We had some trouble with Calcite's StreamableTable interface anyways. A few
things can be simplified if we do not declare our tables as streamable.
I would try to implement DataStreamTable (and all related classes and
methods) equivalent to DataSetTables if possible.
Best, Fabian
2016-08-24 6:27 GMT+02:00 Jark Wu <wuchong...@alibaba-inc.com>:
Hi Fabian,
You are right, the main thing we need to change for removing STREAM
keyword is the table registration. If you would like, I can do a prototype.
Hi Timo,
I’m glad to contribute our work back to Flink. I will look into it and
create JIRAs next days.
- Jark Wu
在 2016年8月24日,上午12:13,Fabian Hueske <fhue...@gmail.com> 写道:
Hi Jark,
We can think about removing the STREAM keyword or not. In principle,
Calcite should allow the same windowing syntax on streaming and static
tables (this is one of the main goals of Calcite). The Table API can also
distinguish stream and batch without the STREAM keyword by looking at the
ExecutionEnvironment.
I think we would need to change the way that tables are registered in
Calcite's catalog and also add more validation (check that time windows
refer to a time column, etc).
A prototype should help to see what the consequence of removing the
STREAM
keyword (which is actually, changing the table registration, the parser
is
the same) would be.
Regarding streaming aggregates without window definition: We can
certainly
implement this feature in the Table API. There are a few points that need
to be considered like value expiration after a certain time of update
inactivity (otherwise the state might grow infinitely). But these aspects
should be rather easy to solve. I think for SQL, such running aggregates
are a special case of the Sliding Windows as discussed in Calcite's
StreamSQL document [1].
Thanks also for the document! I'll take that into account when sketching
the FLIP for streaming aggregation support.
Cheers, Fabian
[1] http://calcite.apache.org/docs/stream.html#sliding-windows
2016-08-23 13:09 GMT+02:00 Jark Wu <wuchong...@alibaba-inc.com>:
Hi Fabian, Timo,
Sorry for the late response.
Regarding Calcite’s StreamSQL syntax, what I concern is only the STREAM
keyword and no agg-without-window. Which makes different syntax for
streaming and static tables. I don’t think Flink should have a custom
SQL
syntax, but it’s better to have a consistent syntax for batch and
streaming. Regarding window syntax , I think it’s good and reasonable to
follow Calcite’s syntax. Actually, we implement Blink SQL Window
following
Calcite’s syntax[1].
In addition, I describe the Blink SQL design including UDF, UDTF, UDAF,
Window in google doc[1]. Hope that can help for the upcoming Flink SQL
design.
+1 for creating FLIP
[1] https://docs.google.com/document/d/15iVc1781dxYWm3loVQlESYvMAxEzb
buVFPZWBYuY1Ek
- Jark Wu
在 2016年8月23日,下午3:47,Fabian Hueske <fhue...@gmail.com> 写道:
Hi,
I did a bit of prototyping yesterday to check to what extend Calcite
supports window operations on streams if we would implement them for
the
Table API.
For the Table API we do not go through Calcite's SQL parser and
validator,
but generate the logical plan (tree of RelNodes) ourselves mostly using
Calcite's Relbuilder.
It turns out that Calcite does not restrict grouped aggregations on
streams
at this abstraction level, i.e., it does not perform any checks.
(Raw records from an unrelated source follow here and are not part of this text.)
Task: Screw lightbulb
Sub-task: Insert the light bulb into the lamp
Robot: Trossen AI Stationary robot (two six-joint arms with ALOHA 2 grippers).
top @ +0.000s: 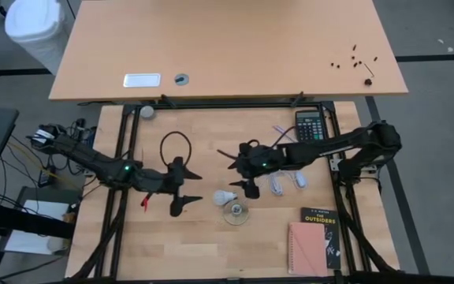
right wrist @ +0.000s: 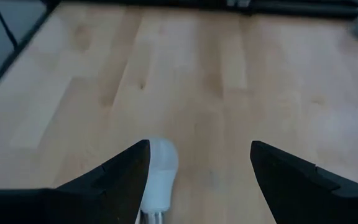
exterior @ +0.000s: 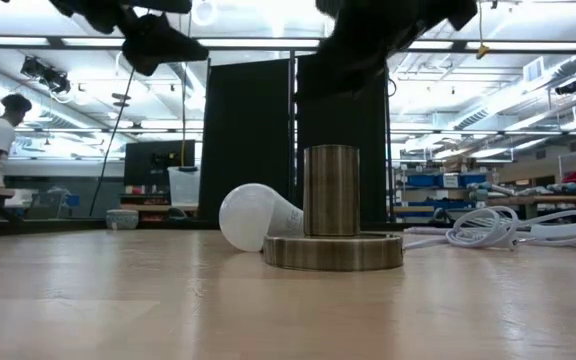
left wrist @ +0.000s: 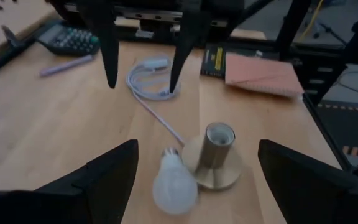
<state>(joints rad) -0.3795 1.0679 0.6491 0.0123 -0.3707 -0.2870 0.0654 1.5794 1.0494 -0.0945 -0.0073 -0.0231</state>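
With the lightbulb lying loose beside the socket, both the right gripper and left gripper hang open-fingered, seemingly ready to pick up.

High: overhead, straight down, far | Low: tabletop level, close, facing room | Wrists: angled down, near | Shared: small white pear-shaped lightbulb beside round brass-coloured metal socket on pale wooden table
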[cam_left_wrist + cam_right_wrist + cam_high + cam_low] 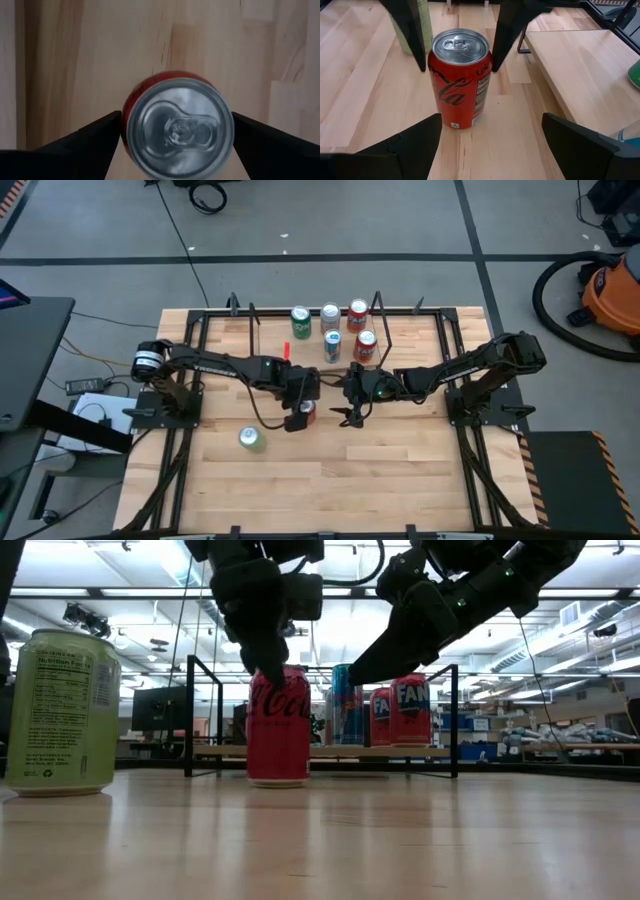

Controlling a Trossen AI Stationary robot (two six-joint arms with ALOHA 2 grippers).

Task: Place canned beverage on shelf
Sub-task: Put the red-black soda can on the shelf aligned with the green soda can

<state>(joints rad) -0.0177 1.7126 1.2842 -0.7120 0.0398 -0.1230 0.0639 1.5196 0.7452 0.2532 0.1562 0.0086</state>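
One red Coke can (459,80) stands upright on the desk (400,480), tab up, left pincer (455,47) straddling its top, fingers wide; right pincer (352,416) gapes nearby.

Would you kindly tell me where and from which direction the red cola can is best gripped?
Grip the red cola can across its round side wall just below the rim, coming straight down from above. It stands upright on the table, and the left gripper already straddles it that way, jaws open on either side.
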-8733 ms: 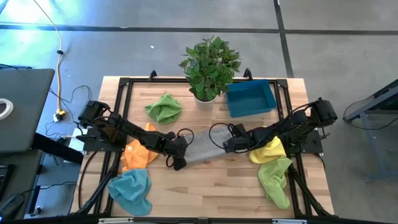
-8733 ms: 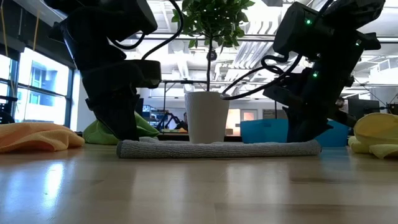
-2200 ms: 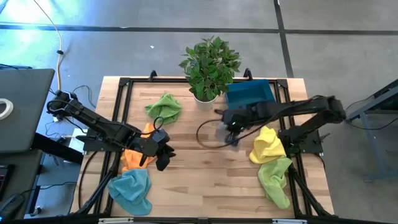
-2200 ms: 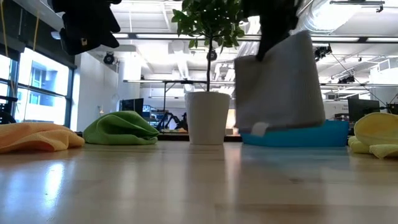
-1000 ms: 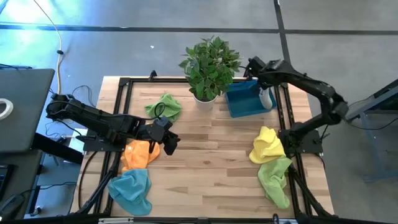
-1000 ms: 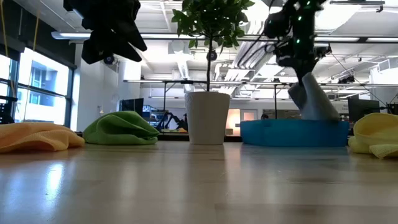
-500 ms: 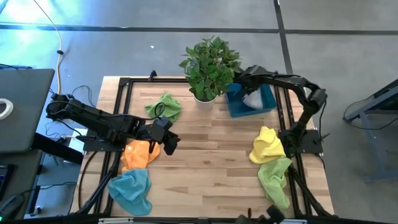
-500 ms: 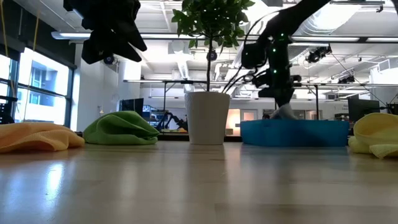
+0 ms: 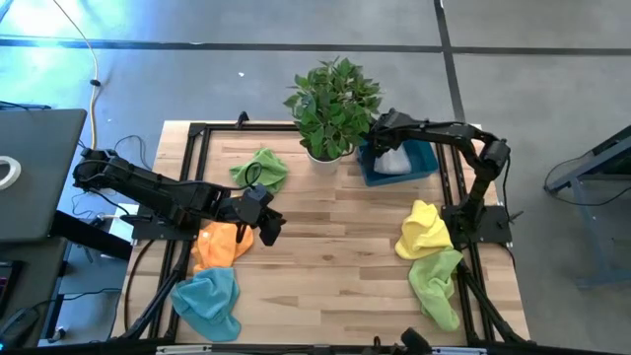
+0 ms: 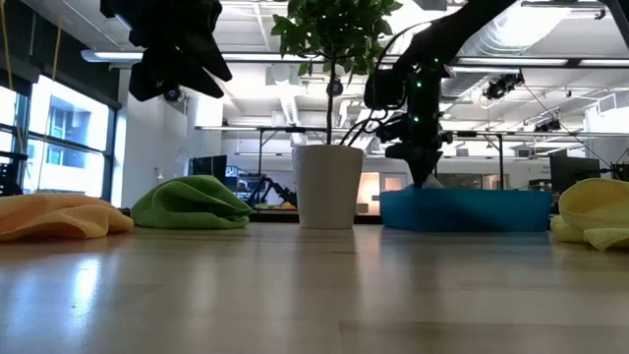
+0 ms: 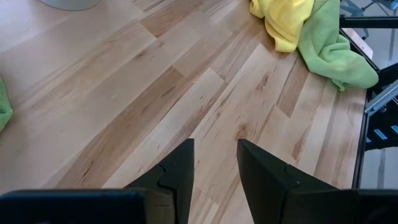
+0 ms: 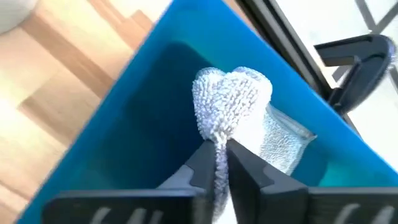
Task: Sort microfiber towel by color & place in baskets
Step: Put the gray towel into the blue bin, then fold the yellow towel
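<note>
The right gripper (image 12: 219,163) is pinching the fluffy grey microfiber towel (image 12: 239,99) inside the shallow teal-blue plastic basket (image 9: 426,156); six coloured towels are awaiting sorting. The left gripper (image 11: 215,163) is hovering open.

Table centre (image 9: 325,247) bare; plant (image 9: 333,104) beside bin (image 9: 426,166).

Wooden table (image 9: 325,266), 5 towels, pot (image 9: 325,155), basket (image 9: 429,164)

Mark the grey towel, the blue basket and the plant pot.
grey towel (image 12: 233,99): right wrist view, its bunched top fold.
blue basket (image 9: 430,159): high view, its right wall.
plant pot (image 10: 327,187): low view, middle of its white side.
</note>
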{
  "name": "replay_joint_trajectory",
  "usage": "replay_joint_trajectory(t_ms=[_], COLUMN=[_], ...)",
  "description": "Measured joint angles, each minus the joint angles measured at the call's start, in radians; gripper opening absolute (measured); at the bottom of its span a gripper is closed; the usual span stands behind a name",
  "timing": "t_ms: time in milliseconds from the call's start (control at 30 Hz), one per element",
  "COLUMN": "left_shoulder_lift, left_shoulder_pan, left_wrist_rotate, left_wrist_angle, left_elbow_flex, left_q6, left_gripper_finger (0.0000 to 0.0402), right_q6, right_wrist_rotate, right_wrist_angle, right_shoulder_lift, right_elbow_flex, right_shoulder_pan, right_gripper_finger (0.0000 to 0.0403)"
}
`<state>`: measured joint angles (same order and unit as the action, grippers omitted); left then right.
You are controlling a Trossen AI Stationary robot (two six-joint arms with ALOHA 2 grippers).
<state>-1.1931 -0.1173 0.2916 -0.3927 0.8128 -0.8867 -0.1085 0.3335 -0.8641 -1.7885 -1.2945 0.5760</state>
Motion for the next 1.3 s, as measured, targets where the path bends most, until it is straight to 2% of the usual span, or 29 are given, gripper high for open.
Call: replay_joint_trajectory(t_ms=[200,333,600,833,1300], left_shoulder_lift=[0.000,0.000,0.000,0.000,0.000], left_shoulder_pan=[0.000,0.000,0.000,0.000,0.000], left_wrist_rotate=[0.000,0.000,0.000,0.000,0.007], left_wrist_angle=[0.000,0.000,0.000,0.000,0.000], left_elbow_flex=[0.000,0.000,0.000,0.000,0.000], left_q6=[0.000,0.000,0.000,0.000,0.045], left_gripper_finger=[0.0110,0.0110,0.0110,0.0110,0.0110], right_q6=[-0.027,-0.073,-0.175,-0.361,-0.828], right_wrist_rotate=[-0.033,-0.035,-0.026,-0.057,-0.047], right_wrist_angle=[-0.033,-0.080,-0.171,-0.290,-0.709], right_shoulder_lift=[0.012,0.047,0.206,0.340,0.352], right_elbow_flex=[0.000,0.000,0.000,0.000,0.000], right_shoulder_pan=[-0.008,-0.017,-0.084,-0.245,-0.652], right_gripper_finger=[0.0120,0.0151,0.0137,0.0130,0.0131])
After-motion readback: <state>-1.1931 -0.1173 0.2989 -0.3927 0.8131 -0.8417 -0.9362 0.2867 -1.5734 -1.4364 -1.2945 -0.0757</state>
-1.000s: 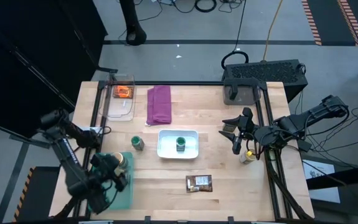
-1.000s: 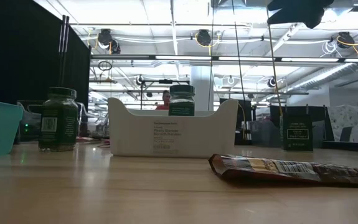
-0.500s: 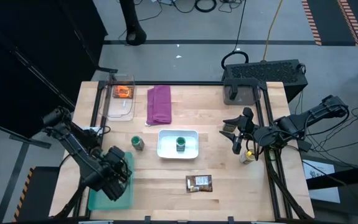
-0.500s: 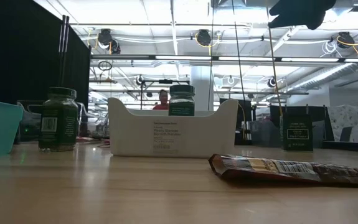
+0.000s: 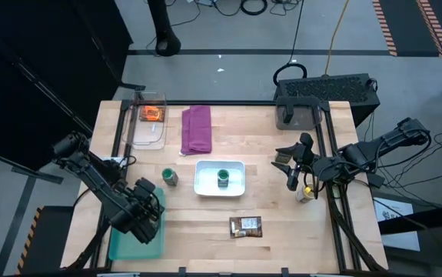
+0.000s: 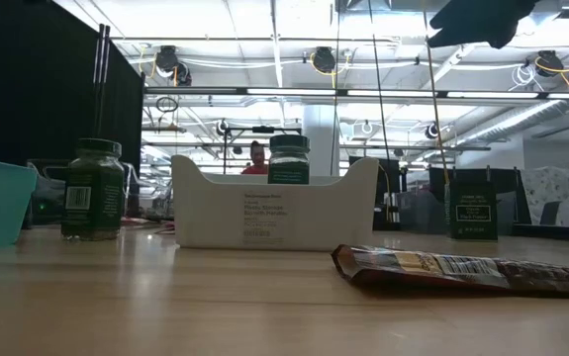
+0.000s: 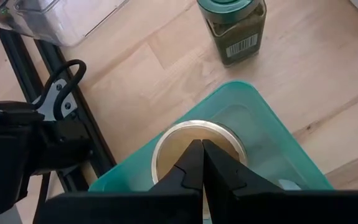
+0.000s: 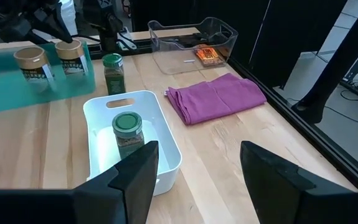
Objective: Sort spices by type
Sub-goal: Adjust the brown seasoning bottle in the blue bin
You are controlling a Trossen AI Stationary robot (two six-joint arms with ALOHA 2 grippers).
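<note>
Front edge first: dark brown packet [image 5: 245,225] lies flat near the table's front edge, long axis running left-right, bare wood all around it. Over at the front-left corner sits the teal bin [image 5: 153,245], tight against the table's left rail, with tan-lid jars [image 8: 32,65] standing upright inside. The left gripper [image 7: 202,163] hangs right above one of those jars [image 7: 172,144], fingers pinched together and holding nothing.

Mid-table, a green-lid jar [image 5: 170,178] stands upright on the wood just beside the white tray [image 5: 205,187], and another green-lid jar [image 5: 224,178] stands inside that tray. Right gripper [image 5: 292,170] hovers off by the right rail, fingers spread and empty, with another jar [image 5: 305,193] just beside it.

Far side: purple cloth [image 5: 197,128] lies lengthwise front-to-back, and the clear bin [image 5: 150,132] next to it holds the orange packet [image 5: 153,115].
</note>
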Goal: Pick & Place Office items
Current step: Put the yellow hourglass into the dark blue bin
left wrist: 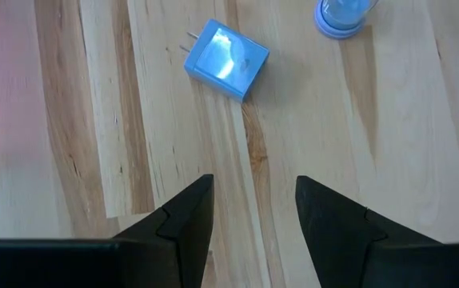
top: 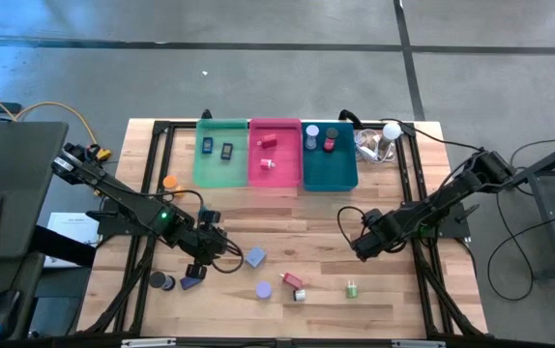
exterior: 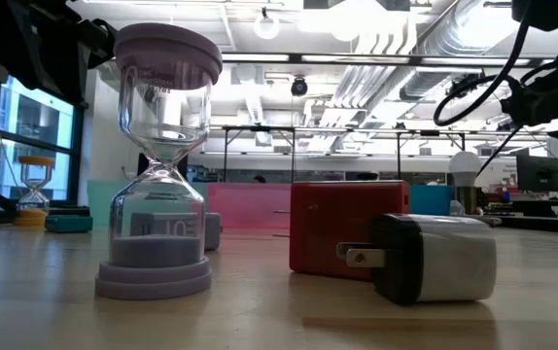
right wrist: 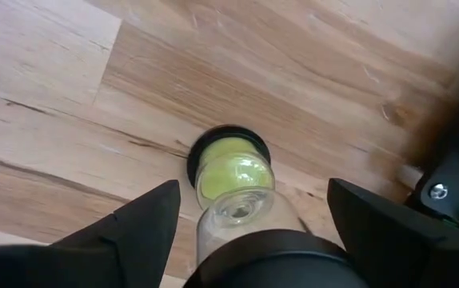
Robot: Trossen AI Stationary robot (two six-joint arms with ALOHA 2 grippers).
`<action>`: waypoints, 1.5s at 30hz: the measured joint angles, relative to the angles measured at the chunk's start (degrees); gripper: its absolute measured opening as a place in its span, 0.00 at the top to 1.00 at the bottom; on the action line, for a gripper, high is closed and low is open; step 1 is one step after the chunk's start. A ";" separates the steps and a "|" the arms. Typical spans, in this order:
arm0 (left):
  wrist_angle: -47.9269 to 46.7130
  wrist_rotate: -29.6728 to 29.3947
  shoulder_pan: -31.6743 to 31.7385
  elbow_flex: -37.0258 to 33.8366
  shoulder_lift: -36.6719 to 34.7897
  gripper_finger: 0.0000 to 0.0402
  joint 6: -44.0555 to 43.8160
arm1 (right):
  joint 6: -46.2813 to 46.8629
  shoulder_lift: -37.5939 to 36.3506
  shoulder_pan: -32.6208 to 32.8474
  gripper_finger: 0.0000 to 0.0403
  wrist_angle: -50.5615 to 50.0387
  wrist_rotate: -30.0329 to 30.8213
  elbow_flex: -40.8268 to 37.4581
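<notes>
Two end effectors are hanging over the front half of the bench (top: 287,237). The left end effector (top: 210,249) is hovering with its fingers (left wrist: 188,216) spread apart and nothing between them, just short of a blue plug adapter (left wrist: 226,60) lying flat on the wood. The right end effector (top: 363,246) is hanging with its fingers (right wrist: 133,224) wide apart, and its wrist view is showing a green-filled sand timer (right wrist: 231,172) standing upright below it, not yet gripped.

The adapter is looking light, rigid and smooth-sided, so taking it across its two flat faces, clear of the prongs, should hold best. The timer is looking fragile at its glass waist and likely to roll; closing on a cap seems safer.

The high view is showing the green bin (top: 219,155), pink bin (top: 275,159) and teal bin (top: 329,164) already holding several items. The low view alone is revealing a lavender sand timer (exterior: 158,160) standing upright beside a red adapter (exterior: 342,226) and a white plug (exterior: 435,258).
</notes>
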 joint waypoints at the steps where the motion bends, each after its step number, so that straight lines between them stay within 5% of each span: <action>1: 0.02 0.00 0.01 0.00 0.00 0.58 0.00 | 0.03 0.00 0.00 0.26 0.01 0.08 0.00; 12: 0.14 0.00 0.01 0.00 -0.01 0.58 0.02 | 0.46 0.00 0.00 0.56 1.49 -0.63 0.02; 27: 3.12 0.00 -0.01 -3.46 0.00 0.58 0.02 | -2.08 0.00 0.00 0.56 3.59 -0.59 1.31; 45: 6.54 0.13 -0.01 -8.24 0.00 0.58 2.34 | -24.08 0.00 -8.14 0.56 4.45 7.39 15.57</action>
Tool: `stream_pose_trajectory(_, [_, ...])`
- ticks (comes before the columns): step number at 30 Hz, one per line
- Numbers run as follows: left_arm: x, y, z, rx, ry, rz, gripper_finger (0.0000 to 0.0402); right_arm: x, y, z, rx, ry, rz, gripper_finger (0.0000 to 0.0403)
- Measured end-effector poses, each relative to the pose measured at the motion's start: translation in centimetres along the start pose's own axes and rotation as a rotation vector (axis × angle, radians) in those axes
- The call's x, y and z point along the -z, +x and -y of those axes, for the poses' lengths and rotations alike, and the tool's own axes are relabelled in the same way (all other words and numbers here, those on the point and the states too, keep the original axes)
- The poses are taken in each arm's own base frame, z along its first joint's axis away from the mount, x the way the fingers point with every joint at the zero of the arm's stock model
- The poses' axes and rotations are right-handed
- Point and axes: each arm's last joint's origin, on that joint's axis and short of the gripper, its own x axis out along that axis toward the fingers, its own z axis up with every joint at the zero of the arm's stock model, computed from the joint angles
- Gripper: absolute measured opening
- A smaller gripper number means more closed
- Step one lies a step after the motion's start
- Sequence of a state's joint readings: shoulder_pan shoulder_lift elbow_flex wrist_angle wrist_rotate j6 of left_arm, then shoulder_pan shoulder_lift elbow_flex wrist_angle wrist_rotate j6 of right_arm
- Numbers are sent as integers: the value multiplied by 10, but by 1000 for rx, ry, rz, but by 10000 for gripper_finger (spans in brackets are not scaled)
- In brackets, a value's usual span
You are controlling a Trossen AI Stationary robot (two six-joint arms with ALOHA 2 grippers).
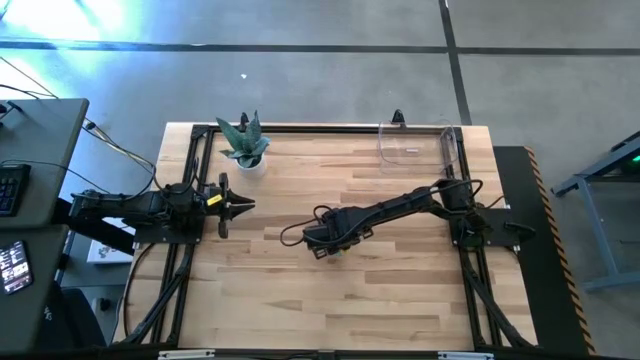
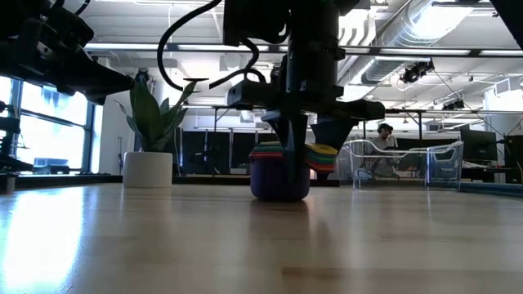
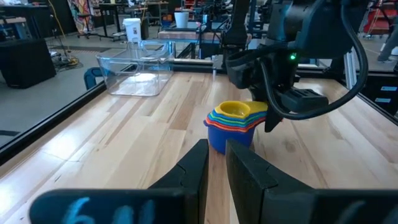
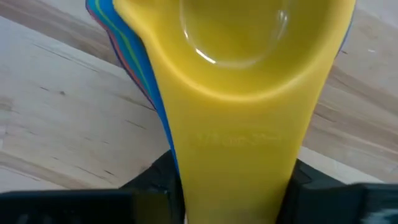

I think it should be possible to implement windowed aggregates for the
Table API. Once CALCITE-1345 [1] is implemented (and released),
windowed
aggregates are also supported by the SQL parser, validator, and
optimizer.
In order to make them work with our implementation we would need to
adapt
our solution to it (only internally), but I am sure we could reuse a
lot
of
our initial implementation (Table API, validation, execution).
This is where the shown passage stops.